Scan the entries below. List each line with "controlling".

===== Data extracts =====

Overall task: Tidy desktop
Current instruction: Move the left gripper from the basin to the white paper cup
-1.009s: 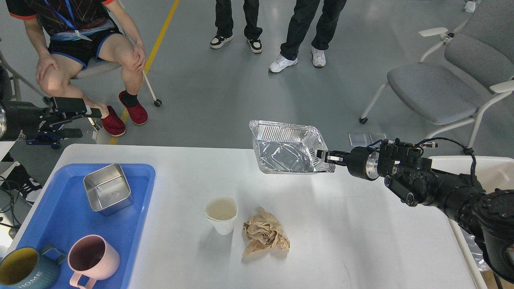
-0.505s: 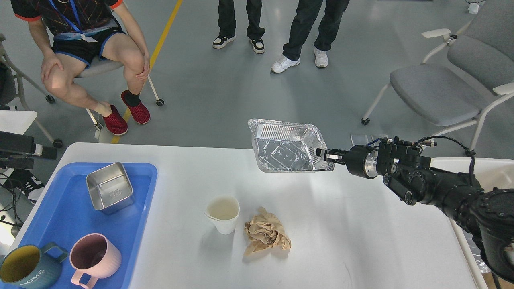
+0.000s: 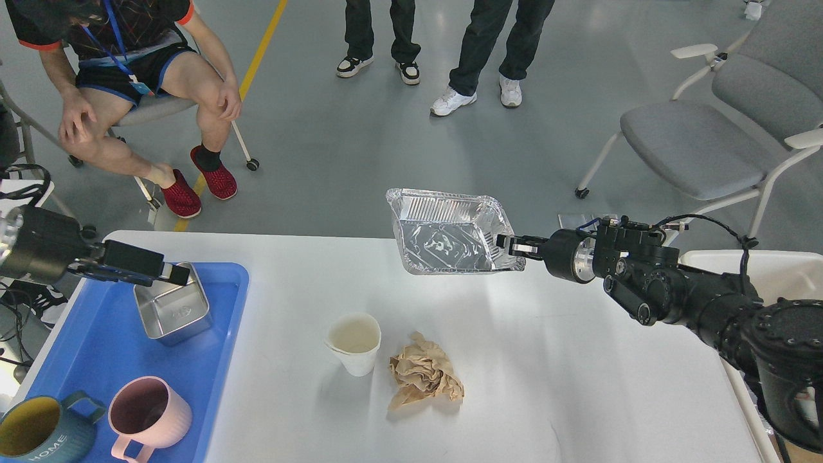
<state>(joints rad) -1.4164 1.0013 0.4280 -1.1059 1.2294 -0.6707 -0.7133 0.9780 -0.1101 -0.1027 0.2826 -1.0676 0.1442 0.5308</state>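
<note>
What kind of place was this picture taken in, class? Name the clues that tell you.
Probably a robot lab or demo hall: a grey floor with a yellow line, wheeled office chairs, onlookers' legs, and a white desktop with staged clutter.

Desktop (image 3: 546, 386): plain white, smooth. Tray (image 3: 96, 360), lower left of frame: bright blue. Steel box (image 3: 172, 310) in tray: silver-grey. Mug (image 3: 148, 411), bottom left: dusty pink, ribbed, darker inside. Mug (image 3: 38, 434) at bottom-left corner: teal, yellow inside, white "HOME" lettering. Paper cup (image 3: 353, 343), centre: white, cream inside. Crumpled paper (image 3: 424, 378): tan brown. Foil container (image 3: 450, 233), upper centre: shiny silver, ridged walls. Right arm (image 3: 675, 299): black, silver ring. Floor (image 3: 360, 148): grey, yellow stripe upper left. Chair (image 3: 714, 141), upper right: grey seat, white frame. Slippers (image 3: 199, 186), upper left: red.
</note>
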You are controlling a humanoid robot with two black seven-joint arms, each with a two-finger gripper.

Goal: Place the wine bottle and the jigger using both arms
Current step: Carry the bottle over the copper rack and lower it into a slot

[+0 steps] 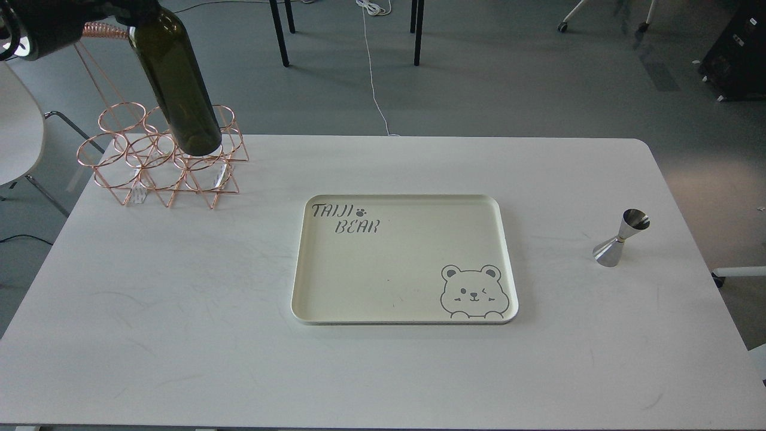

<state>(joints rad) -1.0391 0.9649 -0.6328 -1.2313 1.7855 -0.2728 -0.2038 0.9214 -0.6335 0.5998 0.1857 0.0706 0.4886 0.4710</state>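
Observation:
The dark olive-green wine bottle [179, 90] hangs tilted in the air at the top left, its base just above the copper wire rack [114, 179]. Its neck runs out of the top edge. My left gripper [140, 5] shows only as a black sliver at the top edge, holding the bottle's shoulder and neck. The silver hourglass jigger [622, 237] stands alone at the right of the white table [179, 299]. My right arm and gripper are out of view.
A cream tray [508, 251] with a bear drawing and "TAIJI BEAR" lettering lies in the table's middle with nothing on it. The rack stands at the back left corner. A white chair [18, 137] is beyond the left edge.

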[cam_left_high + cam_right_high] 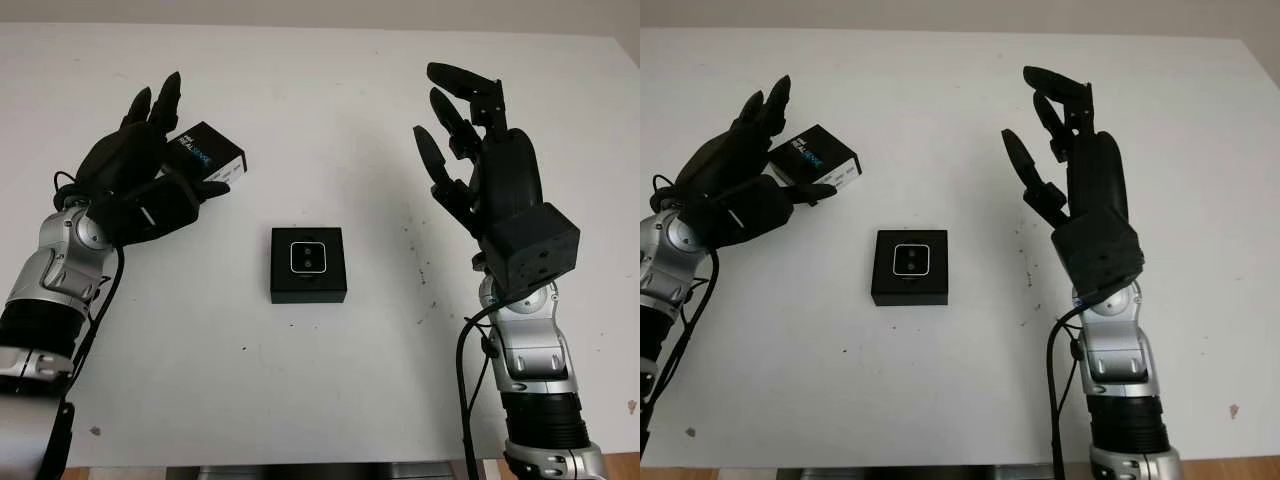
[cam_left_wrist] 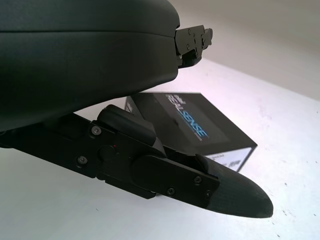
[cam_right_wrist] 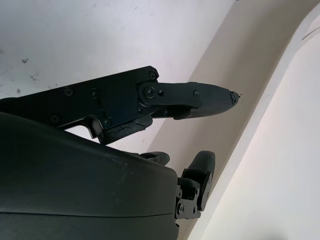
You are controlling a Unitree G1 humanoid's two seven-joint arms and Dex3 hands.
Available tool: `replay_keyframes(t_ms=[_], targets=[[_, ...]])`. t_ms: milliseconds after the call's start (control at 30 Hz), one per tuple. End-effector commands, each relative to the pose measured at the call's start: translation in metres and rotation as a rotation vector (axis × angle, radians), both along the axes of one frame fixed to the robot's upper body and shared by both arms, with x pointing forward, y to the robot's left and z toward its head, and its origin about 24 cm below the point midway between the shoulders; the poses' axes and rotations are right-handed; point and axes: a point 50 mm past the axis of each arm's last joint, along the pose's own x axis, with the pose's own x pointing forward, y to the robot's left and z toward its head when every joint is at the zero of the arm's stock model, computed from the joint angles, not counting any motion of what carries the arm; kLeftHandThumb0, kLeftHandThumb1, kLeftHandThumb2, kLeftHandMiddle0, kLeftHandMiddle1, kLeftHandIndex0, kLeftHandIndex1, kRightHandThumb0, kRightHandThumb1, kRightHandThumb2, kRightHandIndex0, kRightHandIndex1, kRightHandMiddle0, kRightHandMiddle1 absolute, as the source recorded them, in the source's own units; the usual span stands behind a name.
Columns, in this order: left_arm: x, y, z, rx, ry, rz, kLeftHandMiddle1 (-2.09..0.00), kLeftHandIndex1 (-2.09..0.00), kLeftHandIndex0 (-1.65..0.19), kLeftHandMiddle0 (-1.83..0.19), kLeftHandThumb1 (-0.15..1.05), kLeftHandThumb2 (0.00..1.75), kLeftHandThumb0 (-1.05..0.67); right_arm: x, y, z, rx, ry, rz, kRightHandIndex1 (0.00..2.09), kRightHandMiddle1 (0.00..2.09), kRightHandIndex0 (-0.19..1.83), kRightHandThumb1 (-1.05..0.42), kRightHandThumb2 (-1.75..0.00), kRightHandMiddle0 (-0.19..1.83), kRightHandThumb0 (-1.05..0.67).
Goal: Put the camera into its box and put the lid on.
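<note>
Lid (image 1: pixel 205 152) in left hand (image 1: pixel 140 185), box (image 1: pixel 308 264) apart.

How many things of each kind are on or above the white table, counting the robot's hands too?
Box base with the camera seated in it, mid-table: 1 box base, 1 camera
Box lid, printed "RealSense", in the left hand's fingers: 1
Robot hands: 2, the left hand shut on the box lid, the right hand open above the white table
Total: 5
</note>
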Motion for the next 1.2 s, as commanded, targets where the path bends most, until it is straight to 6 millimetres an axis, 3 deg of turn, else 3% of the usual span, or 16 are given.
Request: replay_keyframes(t_ms=[0, 233, 433, 567, 633, 667, 733, 800, 1033, 1100, 1133, 1167], targets=[[0.005, -0.003, 0.002, 0.0, 0.021, 0.001, 0.0, 0.0, 0.19, 0.19, 1.05, 0.09, -1.04, -0.002, -0.003, 0.004, -0.022, -0.025, -0.012, 0.05, 0.89, 0.31, -1.05, -0.41, -0.1, -0.61], [0.017, -0.006, -0.005, 0.071, 0.011, 0.06, 0.0, 0.0, 0.19, 0.19, 1.05, 0.17, -1.05, -0.004, -0.005, 0.002, -0.027, -0.023, -0.017, 0.04, 0.83, 0.3, -1.05, -0.4, -0.08, -0.59], [0.024, -0.009, -0.008, 0.141, -0.016, 0.104, 0.0, 0.0, 0.19, 0.19, 1.04, 0.1, -1.04, -0.006, -0.007, 0.001, -0.039, -0.033, -0.024, 0.05, 0.83, 0.31, -1.05, -0.41, -0.07, -0.58], [0.025, -0.012, -0.01, 0.19, -0.079, 0.12, -0.06, -0.05, 0.1, 0.08, 0.95, 0.04, -0.89, -0.007, -0.007, 0.002, -0.022, -0.031, -0.027, 0.05, 0.84, 0.32, -1.05, -0.41, -0.07, -0.59], [0.024, -0.013, -0.01, 0.215, -0.127, 0.124, -0.17, -0.13, -0.07, -0.21, 0.89, 0.04, -0.76, -0.008, -0.007, 0.002, -0.025, -0.037, -0.027, 0.05, 0.85, 0.32, -1.05, -0.41, -0.08, -0.58], [0.023, -0.013, -0.011, 0.222, -0.141, 0.124, -0.37, -0.16, -0.17, -0.29, 0.88, 0.05, -0.7, -0.008, -0.007, 0.001, -0.026, -0.036, -0.027, 0.05, 0.86, 0.32, -1.05, -0.41, -0.08, -0.59], [0.023, -0.014, -0.012, 0.221, -0.153, 0.122, -0.76, -0.23, -0.37, -0.36, 0.89, 0.05, -0.6, -0.008, -0.007, 0.001, -0.033, -0.035, -0.029, 0.05, 0.86, 0.32, -1.05, -0.42, -0.09, -0.58], [0.022, -0.013, -0.013, 0.207, -0.149, 0.113, -0.87, -0.3, -0.5, -0.39, 0.91, 0.06, -0.52, -0.008, -0.007, 0.001, -0.035, -0.032, -0.035, 0.05, 0.86, 0.33, -1.05, -0.42, -0.09, -0.58], [0.02, -0.01, -0.014, 0.144, -0.112, 0.074, -0.81, -0.42, -0.62, -0.52, 0.95, 0.06, -0.41, -0.008, -0.006, 0.0, -0.032, -0.033, -0.045, 0.06, 0.84, 0.33, -1.05, -0.42, -0.08, -0.55], [0.02, -0.009, -0.015, 0.137, -0.109, 0.071, -1.15, -0.61, -0.6, -0.44, 1.02, 0.08, -0.39, -0.009, -0.006, -0.001, -0.031, -0.036, -0.047, 0.06, 0.85, 0.33, -1.05, -0.42, -0.08, -0.55], [0.02, -0.009, -0.015, 0.137, -0.11, 0.071, -1.41, -0.83, -0.52, -0.37, 1.04, 0.14, -0.39, -0.009, -0.006, -0.001, -0.031, -0.035, -0.048, 0.06, 0.85, 0.33, -1.05, -0.42, -0.08, -0.55], [0.02, -0.009, -0.014, 0.138, -0.11, 0.07, -1.51, -0.95, -0.47, -0.34, 1.04, 0.16, -0.39, -0.009, -0.006, -0.001, -0.032, -0.034, -0.049, 0.06, 0.85, 0.33, -1.05, -0.42, -0.08, -0.55]])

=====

### Solution to this problem
You are controlling a humanoid robot with two black seven-joint arms, each with a two-finger gripper.
You are controlling a Unitree G1 humanoid's two seven-joint arms and Dex3 hands.

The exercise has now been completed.